TO DO: What you return must match the listing below character for character, minus any pictures.
##############################
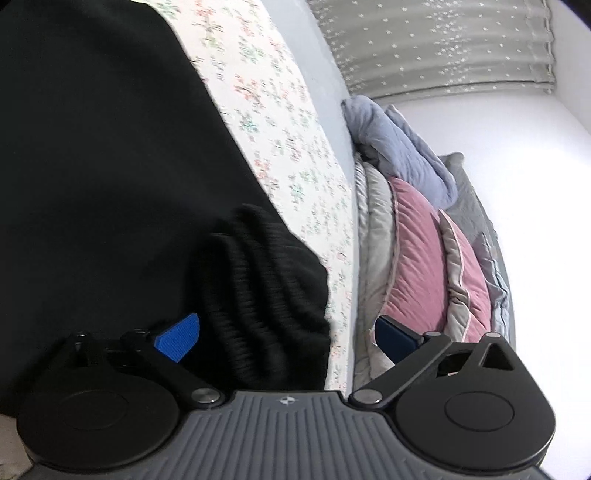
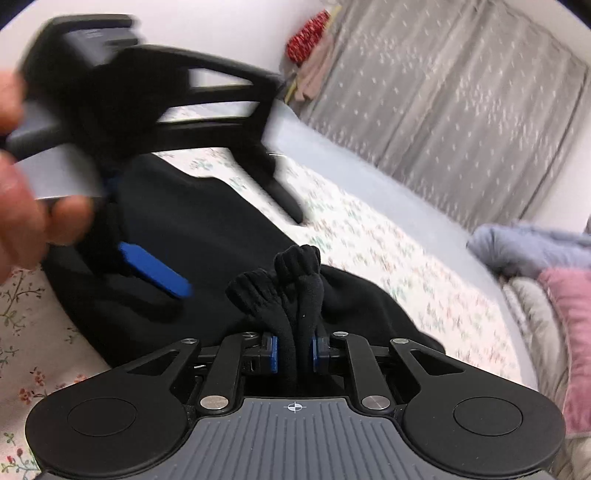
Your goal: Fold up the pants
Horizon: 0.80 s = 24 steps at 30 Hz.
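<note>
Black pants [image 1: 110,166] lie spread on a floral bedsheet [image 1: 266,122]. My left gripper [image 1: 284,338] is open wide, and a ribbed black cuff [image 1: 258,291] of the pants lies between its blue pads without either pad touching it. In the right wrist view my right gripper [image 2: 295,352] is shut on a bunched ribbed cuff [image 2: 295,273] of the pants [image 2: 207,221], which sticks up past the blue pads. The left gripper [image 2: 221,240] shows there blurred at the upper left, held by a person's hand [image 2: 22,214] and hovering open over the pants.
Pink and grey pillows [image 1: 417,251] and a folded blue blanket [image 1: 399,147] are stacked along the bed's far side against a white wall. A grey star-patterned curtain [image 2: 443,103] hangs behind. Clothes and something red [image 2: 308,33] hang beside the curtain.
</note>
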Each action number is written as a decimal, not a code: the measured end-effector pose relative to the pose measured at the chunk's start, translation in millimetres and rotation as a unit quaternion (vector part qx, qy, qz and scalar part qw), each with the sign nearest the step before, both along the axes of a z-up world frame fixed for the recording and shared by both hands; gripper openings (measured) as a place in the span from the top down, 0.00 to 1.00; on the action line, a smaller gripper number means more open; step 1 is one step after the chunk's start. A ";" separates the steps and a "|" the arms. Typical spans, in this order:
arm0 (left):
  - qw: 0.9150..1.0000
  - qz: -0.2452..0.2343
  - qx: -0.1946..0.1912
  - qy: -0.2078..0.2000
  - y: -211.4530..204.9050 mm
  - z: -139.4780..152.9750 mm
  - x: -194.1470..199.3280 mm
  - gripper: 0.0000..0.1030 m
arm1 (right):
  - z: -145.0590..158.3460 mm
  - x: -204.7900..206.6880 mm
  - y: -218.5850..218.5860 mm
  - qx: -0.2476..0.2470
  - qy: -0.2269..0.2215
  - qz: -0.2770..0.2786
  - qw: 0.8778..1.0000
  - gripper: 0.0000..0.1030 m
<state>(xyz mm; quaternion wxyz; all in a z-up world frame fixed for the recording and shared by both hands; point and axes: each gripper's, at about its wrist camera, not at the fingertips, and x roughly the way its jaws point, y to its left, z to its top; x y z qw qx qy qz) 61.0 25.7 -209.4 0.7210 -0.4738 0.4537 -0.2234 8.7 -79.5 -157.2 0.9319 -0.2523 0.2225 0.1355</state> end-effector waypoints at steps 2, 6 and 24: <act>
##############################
SOLUTION FOR THIS PROBLEM:
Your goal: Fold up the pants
Horizon: 0.80 s = 24 steps at 30 Hz.
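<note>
Black pants [image 1: 110,166] lie spread on a floral bedsheet [image 1: 266,122]. My left gripper [image 1: 284,338] is open wide, and a ribbed black cuff [image 1: 258,291] of the pants lies between its blue pads without either pad touching it. In the right wrist view my right gripper [image 2: 295,352] is shut on a bunched ribbed cuff [image 2: 295,273] of the pants [image 2: 207,221], which sticks up past the blue pads. The left gripper [image 2: 221,240] shows there blurred at the upper left, held by a person's hand [image 2: 22,214] and hovering open over the pants.
Pink and grey pillows [image 1: 417,251] and a folded blue blanket [image 1: 399,147] are stacked along the bed's far side against a white wall. A grey star-patterned curtain [image 2: 443,103] hangs behind. Clothes and something red [image 2: 308,33] hang beside the curtain.
</note>
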Each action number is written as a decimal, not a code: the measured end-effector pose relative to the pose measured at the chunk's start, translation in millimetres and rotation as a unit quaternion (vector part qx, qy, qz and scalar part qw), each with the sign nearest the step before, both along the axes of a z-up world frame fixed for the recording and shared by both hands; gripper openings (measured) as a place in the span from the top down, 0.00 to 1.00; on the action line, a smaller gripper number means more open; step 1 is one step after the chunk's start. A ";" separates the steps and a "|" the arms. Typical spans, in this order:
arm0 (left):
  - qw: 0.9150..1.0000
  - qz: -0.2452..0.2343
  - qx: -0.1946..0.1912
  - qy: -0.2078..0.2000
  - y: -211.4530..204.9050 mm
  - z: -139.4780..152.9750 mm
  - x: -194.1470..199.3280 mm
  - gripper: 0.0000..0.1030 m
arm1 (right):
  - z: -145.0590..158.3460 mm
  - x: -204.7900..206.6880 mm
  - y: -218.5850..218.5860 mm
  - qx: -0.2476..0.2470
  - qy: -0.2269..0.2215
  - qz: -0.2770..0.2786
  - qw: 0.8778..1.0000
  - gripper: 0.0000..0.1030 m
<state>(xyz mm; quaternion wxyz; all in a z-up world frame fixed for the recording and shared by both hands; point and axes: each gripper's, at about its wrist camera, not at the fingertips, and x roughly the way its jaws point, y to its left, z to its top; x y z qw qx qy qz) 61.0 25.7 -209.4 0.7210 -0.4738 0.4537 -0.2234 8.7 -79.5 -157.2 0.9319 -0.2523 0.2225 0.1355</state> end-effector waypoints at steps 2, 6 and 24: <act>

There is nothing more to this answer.